Oral removal of caudal molars in young horses is complicated by the length of the tooth being drawn into the mouth. Dorsoventral
space limitations can be restrictive. If necessary the tooth can be cut at its mid crown level with gigli wire (or perhaps
molar cutters), leaving enough exposed reserve crown to establish a secure purchase for continued extraction. Alternatively,
the tooth may have room for complete extraction if angled medially as it is being extracted. The tooth is examined to confirm
its entire structure has been extracted. Dental fragments or diseased alveolar bone and soft tissues should be debrided and
removed. Retained root fragments require patient elevation and picking to loosen them up for removal, and this is where an
array of instruments is particularly useful. Sockets are lavaged vigorously with clean water or saline and examined carefully
for any loose fragments. In aged horses with shallow alveoli, no packing or sealing of the socket is necessary. For deeper
alveoli in younger horses, the socket can be plugged with a gauze swab laced with an antimicrobial or an antiseptic (dilute
povidine-iodine solution). The surgery site should be rechecked at 2 weeks to assess healing and to remove the gauze plug
if still present. The swab can be replaced every few days if desired. Capping the alveolus with an acrylic, dental impression
material or silicone product is common. This allows the deeper portion of the socket to fill with a blood clot and for granulation
tissue to develop. However, caps do not create a watertight seal, and can be readily displaced, so contamination of the deeper
socket is very possible. Caps should be removed at least every two weeks and replaced following minimal debridement of the
granulation bed until the socket is covered with a smooth granulation tissue. Normal healing is advanced by 2 weeks after
extraction and complete by 4 weeks. Occasionally healing is delayed by a portion of sequestered alveolus not readily apparent
or present at the time of tooth extraction, and this shard of bone is elevated and removed to allow healing to continue. If
an associated fistulous tract is present at the time of extraction, the tract can be gently curetted from the alveolar and
cutaneous sides and then lavaged with sterile saline for a few days. Uncomplicated tracts will seal over quickly once the
diseased tooth is removed. If osteomyelitis and sequestered bone is a concern, more extensive tract debridement is indicated.
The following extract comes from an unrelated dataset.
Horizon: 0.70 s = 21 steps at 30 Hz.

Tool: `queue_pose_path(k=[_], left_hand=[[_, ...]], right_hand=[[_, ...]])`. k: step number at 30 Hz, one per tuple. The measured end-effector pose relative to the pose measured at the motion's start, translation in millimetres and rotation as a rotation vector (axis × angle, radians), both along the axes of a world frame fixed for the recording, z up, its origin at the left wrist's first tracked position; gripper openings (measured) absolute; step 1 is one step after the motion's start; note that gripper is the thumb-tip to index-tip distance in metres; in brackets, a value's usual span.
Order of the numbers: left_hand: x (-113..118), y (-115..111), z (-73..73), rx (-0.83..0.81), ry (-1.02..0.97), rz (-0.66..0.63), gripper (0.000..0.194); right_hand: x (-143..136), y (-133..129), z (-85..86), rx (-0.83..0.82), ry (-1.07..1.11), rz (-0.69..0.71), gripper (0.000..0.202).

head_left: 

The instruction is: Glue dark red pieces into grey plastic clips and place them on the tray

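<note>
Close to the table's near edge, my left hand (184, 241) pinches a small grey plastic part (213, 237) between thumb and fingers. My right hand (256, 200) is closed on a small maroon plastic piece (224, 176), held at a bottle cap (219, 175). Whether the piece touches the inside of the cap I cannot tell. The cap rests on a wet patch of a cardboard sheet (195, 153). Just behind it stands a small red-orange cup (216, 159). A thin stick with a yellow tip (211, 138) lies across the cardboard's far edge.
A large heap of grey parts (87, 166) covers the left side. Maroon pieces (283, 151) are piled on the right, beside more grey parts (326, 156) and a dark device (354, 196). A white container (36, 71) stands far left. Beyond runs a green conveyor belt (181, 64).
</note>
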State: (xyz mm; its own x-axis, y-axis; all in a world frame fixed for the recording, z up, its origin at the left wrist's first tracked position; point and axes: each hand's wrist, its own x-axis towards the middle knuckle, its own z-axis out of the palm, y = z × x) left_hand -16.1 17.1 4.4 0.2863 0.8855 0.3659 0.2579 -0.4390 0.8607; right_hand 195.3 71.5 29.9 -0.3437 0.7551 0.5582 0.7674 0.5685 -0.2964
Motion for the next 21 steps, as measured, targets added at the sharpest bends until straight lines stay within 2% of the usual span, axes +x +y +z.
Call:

Sinusitis secondary to diseased maxillary 08-11 teeth is managed by trephination, catheter insertion, and sinus lavage for
7-10 days with sterile saline, at least 1 liter twice a day initially.
Radiographic assessment before and after extractions is considered standard of care. If a tooth is extracted cleanly and can
be visually determined to be entire a postoperative radiograph may be less necessary unless complications ensure. However
photographic documentation of the removed tooth or a radiograph of the area the tooth was removed from completes the medical
record. Preoperative planning is valuable – is all the appropriate equipment available? What experience do you have? What
time have you set aside for the procedure? Can you take care of complications such as retained root tips?